Baker Hughes a annoncé la clôture définitive de sa coentreprise avec une filiale de Cactus Inc., transférant son activité de contrôle de pression de surface (SPC) en échange d’une participation minoritaire et d’un paiement en numéraire de 344,5 millions $ avant ajustements. Cette opération permet au groupe américain de renforcer sa structure financière tout en poursuivant sa stratégie de recentrage sur des segments à plus forte rentabilité.
Cactus détient désormais 65 % du capital de la nouvelle entité issue de l’accord, contre 35 % pour Baker Hughes. Ce partenariat reflète une approche de gestion de portefeuille fondée sur une discipline stricte en matière d’allocation du capital et d’exécution opérationnelle. L’opération vise également à augmenter la résilience des flux de trésorerie, tout en générant de la valeur pour les actionnaires sur le long terme.
Réaffectation du capital et stratégie industrielle
Avec cette transaction, Baker Hughes entend rediriger les capitaux vers des segments à rendement supérieur, tout en optimisant ses activités historiques. L’entreprise prévoit une meilleure efficacité dans l’usage de ses ressources, tout en conservant un accès au marché via sa participation minoritaire dans la coentreprise. La cession partielle permet en outre d’alléger ses coûts opérationnels dans un secteur où les marges sont traditionnellement sous pression.
Cactus, fournisseur mondial d’équipements de contrôle de pression pour les opérations de forage et de production pétrolière, renforce ainsi sa position sur un marché fragmenté.

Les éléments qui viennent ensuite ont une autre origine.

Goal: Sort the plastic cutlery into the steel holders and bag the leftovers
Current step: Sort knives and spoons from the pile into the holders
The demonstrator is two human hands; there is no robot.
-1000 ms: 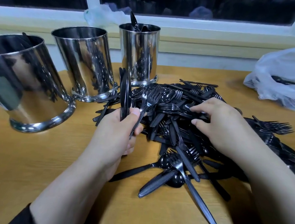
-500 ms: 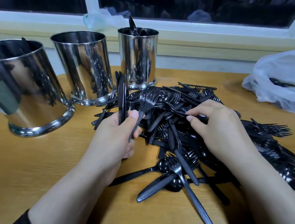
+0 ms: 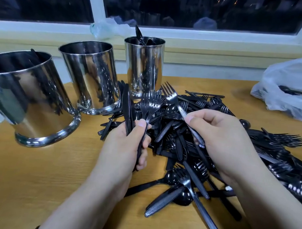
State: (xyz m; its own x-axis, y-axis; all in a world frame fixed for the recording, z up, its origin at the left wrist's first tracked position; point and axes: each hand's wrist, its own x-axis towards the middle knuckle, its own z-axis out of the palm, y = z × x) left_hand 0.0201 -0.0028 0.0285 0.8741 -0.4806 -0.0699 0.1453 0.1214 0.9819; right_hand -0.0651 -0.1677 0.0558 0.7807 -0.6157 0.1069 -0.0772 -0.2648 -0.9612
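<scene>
Over the middle of the wooden table [image 3: 40, 178] my two hands are working above the heap of black plastic cutlery [image 3: 205, 151] that is spreading from the table's centre out to its right edge. My left hand [image 3: 122, 147] is curling round a bundle: a few knives [image 3: 127, 104] standing on edge against my fingers, and two forks [image 3: 150, 102] with their tines pointing up and away from me, my thumb pressing their handles against the rest. My right hand [image 3: 222, 134] is pinching a single fork [image 3: 175, 101] by its handle between thumb and forefinger, the other fingers folding loosely beneath; the fork is tilting up to the left, its tines rising just beside the two forks in my left hand, lifted off the heap.

Along the far left of the table three steel holders are standing upright. The nearest one [image 3: 29, 100] is showing a dark handle at its rim, the middle one [image 3: 91, 77] is sitting just behind the heap's left edge, and the far one [image 3: 143, 65] is holding spoons [image 3: 139, 35] that are sticking up above its rim. At the far right a white plastic bag [image 3: 289, 89] is lying open with a black utensil showing inside. Behind the holders a crumpled clear bag [image 3: 105, 28] is resting on the window sill
</scene>
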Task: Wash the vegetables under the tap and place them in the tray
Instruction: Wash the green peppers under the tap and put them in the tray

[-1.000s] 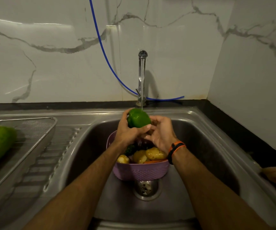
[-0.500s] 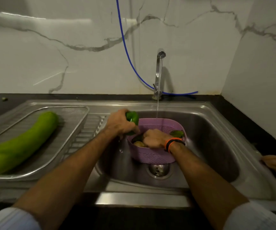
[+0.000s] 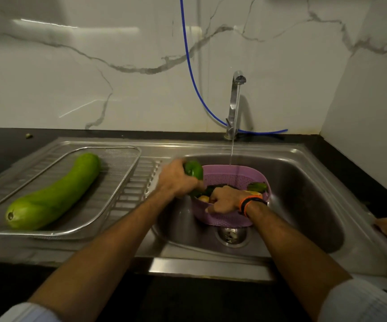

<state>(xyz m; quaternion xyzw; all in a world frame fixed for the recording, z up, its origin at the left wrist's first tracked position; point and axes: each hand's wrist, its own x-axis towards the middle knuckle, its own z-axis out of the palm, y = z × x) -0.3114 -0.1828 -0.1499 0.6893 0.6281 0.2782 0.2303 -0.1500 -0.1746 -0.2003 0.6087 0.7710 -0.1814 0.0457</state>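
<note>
Head view. One long green gourd (image 3: 53, 192) already lies in the wire tray (image 3: 127, 151) on the drainboard, so the task is partly done. The left hand (image 3: 176, 180) grips a green capsicum (image 3: 193, 171) at the left rim of the purple colander (image 3: 234, 177), clear of the running stream from the tap (image 3: 235, 101) (rinsed, by the look of it, and due for the tray). The right hand (image 3: 226, 199) curls down among the remaining vegetables (image 3: 256, 187) in the colander; what it holds, if anything, cannot be made out. Several pieces still await washing. Against the frame half a second earlier, the capsicum sits slightly further left, toward the tray; the right hand remains in the colander.
</note>
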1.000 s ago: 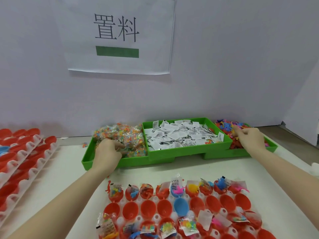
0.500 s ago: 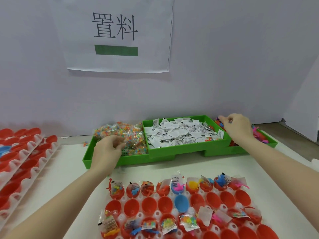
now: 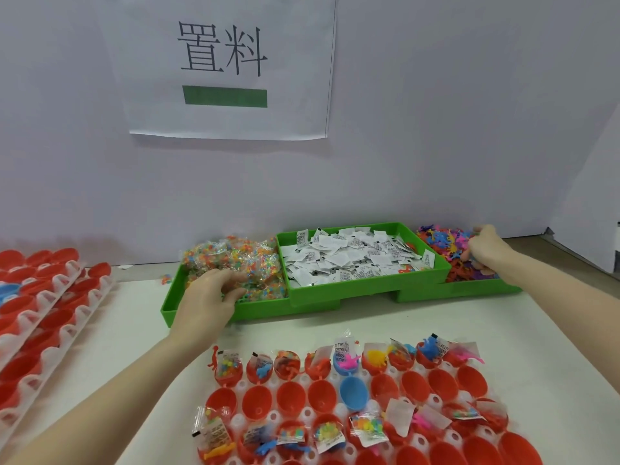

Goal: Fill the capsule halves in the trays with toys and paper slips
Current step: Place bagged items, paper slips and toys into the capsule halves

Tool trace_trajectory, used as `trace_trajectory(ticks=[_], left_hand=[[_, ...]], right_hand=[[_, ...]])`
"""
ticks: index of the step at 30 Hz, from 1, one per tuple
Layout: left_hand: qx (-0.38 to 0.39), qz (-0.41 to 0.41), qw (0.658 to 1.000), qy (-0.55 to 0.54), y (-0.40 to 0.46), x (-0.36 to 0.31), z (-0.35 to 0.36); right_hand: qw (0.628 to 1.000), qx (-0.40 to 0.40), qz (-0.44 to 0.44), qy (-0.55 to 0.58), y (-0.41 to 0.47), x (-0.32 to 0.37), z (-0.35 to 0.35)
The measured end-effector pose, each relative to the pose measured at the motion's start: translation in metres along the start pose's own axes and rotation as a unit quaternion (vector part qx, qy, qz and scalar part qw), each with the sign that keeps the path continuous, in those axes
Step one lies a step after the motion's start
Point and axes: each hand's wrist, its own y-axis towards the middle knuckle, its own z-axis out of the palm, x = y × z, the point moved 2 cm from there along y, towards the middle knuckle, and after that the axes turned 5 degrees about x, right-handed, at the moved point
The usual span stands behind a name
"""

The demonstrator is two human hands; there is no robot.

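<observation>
The left hand [image 3: 209, 297] covers its own fingertips among the bead packets [image 3: 241, 263], so any grip is hidden. The right hand [image 3: 486, 248] is blurred in the toy pile [image 3: 446, 243]. The capsule tray [image 3: 335, 414] runs off the bottom edge, the stacked trays [image 3: 40, 313] off the left.

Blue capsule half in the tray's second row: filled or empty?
Empty. The blue capsule half shows only its bare blue inside, with no toy or paper slip in it, unlike the filled halves in the row behind it.
</observation>
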Motion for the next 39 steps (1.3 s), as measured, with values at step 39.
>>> trace_trajectory(ticks=[39], left_hand=[[-0.098,-0.078,0.964,-0.234,-0.035,-0.021,-0.033]], right_hand=[[0.943,-0.127,-0.269,-0.147,-0.054,0.062,0.066]])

L’intégration de la gamme SPC de Baker Hughes vient compléter son portefeuille existant, avec une présence industrielle accrue à l’échelle internationale.
Renforcement de la position financière de Baker Hughes
Le produit de la transaction permet à Baker Hughes de solidifier sa position de trésorerie dans un contexte de volatilité des marchés énergétiques. Cette opération s’inscrit dans une stratégie plus large visant à accroître la flexibilité financière du groupe tout en maintenant un contrôle étroit sur les investissements.
Le montant perçu, avant ajustements habituels, soutient une politique rigoureuse de réallocation de capital vers des technologies ou zones géographiques jugées prioritaires. Aucun détail supplémentaire n’a été communiqué sur les objectifs spécifiques de réinvestissement.